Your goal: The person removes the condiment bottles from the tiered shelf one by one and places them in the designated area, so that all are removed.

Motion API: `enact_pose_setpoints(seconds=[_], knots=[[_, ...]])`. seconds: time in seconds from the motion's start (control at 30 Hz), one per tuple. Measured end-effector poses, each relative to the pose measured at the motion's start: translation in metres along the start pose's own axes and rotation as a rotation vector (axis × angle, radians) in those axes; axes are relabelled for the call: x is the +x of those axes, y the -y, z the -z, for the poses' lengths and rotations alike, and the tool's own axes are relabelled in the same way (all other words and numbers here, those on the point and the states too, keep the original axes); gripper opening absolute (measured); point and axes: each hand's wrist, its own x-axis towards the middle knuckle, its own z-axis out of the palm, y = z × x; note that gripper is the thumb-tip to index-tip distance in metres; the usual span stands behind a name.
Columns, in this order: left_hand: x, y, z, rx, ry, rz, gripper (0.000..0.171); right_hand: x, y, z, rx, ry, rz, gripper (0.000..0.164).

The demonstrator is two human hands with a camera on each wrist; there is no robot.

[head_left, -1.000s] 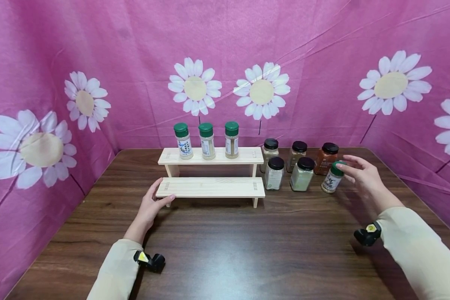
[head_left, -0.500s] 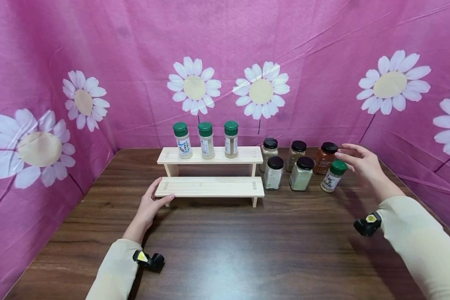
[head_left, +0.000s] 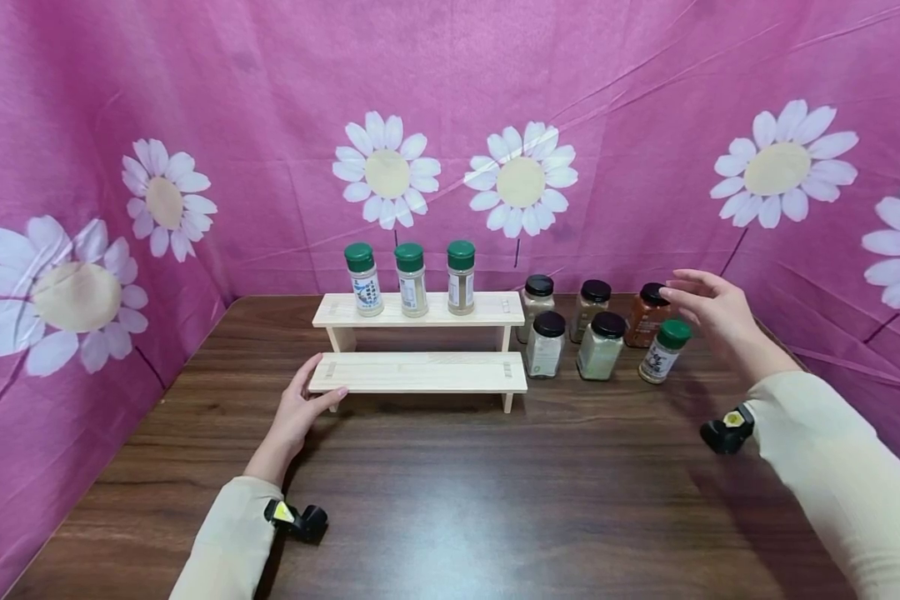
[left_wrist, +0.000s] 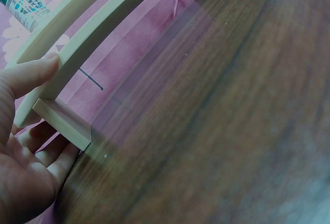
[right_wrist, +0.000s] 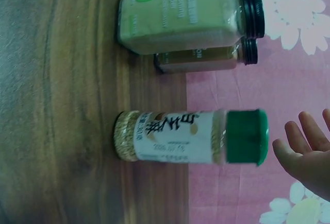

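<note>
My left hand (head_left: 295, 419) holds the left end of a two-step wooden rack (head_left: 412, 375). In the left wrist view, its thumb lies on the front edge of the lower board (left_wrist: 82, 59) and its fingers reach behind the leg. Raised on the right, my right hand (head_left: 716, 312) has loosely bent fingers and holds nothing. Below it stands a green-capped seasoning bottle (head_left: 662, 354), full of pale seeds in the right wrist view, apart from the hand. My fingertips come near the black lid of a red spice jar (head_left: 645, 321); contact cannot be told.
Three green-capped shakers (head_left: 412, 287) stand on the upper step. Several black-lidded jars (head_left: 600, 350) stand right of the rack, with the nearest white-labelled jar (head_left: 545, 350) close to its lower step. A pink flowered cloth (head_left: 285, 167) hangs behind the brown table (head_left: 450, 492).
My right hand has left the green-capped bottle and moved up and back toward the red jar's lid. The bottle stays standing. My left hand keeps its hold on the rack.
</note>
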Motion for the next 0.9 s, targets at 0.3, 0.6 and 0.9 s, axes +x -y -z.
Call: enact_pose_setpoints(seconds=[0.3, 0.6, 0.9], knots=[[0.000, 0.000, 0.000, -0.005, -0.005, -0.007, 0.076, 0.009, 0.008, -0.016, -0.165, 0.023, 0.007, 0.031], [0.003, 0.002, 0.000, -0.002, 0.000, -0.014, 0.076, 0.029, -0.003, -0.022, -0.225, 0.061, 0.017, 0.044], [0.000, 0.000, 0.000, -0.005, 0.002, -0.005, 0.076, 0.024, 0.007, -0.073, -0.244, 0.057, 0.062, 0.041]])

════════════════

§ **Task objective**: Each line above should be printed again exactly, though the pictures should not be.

§ **Result**:
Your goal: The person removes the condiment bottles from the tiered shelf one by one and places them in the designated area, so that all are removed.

Motion API: `enact_pose_setpoints(seconds=[_], knots=[[_, ...]])`. seconds: time in seconds from the motion's start (control at 30 Hz), one per tuple. Measured end-effector poses, each relative to the pose measured at the motion's start: translation in metres along the start pose's own axes and rotation as a rotation vector (axis × angle, radians) in those axes; axes are relabelled for the call: x is the +x of those axes, y the -y, z the -z, for the poses' lengths and rotations alike, and the tool's own axes are relabelled in the same way (all other words and numbers here, those on the point and the states too, keep the original axes); gripper opening absolute (measured); point and axes: each hand's wrist, its own x-axis towards the middle knuckle, its own z-axis out of the palm, y = z × x; note that gripper is the thumb-tip to index-tip distance in metres; the usual span stands behind a name.
Columns, in this order: left_hand: x, y, z, rx, ry, rz, gripper (0.000..0.171); right_hand: x, y, z, rx, ry, rz, gripper (0.000..0.164).

The demonstrator is two human hands with a camera on each wrist; there is no robot.

[head_left, -1.000s] 
[head_left, -0.500s] 
[head_left, +0.000s] 
[left_wrist, +0.000s] 
[right_wrist, +0.000s] 

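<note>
My left hand (head_left: 295, 419) holds the left end of a two-step wooden rack (head_left: 412, 375). In the left wrist view, its thumb lies on the front edge of the lower board (left_wrist: 82, 59) and its fingers reach behind the leg. Raised on the right, my right hand (head_left: 716, 312) has loosely bent fingers and holds nothing. Below it stands a green-capped seasoning bottle (head_left: 662, 354), full of pale seeds in the right wrist view, apart from the hand. My fingertips come near the black lid of a red spice jar (head_left: 645, 321); contact cannot be told.
Three green-capped shakers (head_left: 412, 287) stand on the upper step. Several black-lidded jars (head_left: 600, 350) stand right of the rack, with the nearest white-labelled jar (head_left: 545, 350) close to its lower step. A pink flowered cloth (head_left: 285, 167) hangs behind the brown table (head_left: 450, 492).
My right hand has left the green-capped bottle and moved up and back toward the red jar's lid. The bottle stays standing. My left hand keeps its hold on the rack.
</note>
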Motion for the next 0.9 s, targets at 0.3, 0.6 and 0.9 s, axes +x -y -z.
Call: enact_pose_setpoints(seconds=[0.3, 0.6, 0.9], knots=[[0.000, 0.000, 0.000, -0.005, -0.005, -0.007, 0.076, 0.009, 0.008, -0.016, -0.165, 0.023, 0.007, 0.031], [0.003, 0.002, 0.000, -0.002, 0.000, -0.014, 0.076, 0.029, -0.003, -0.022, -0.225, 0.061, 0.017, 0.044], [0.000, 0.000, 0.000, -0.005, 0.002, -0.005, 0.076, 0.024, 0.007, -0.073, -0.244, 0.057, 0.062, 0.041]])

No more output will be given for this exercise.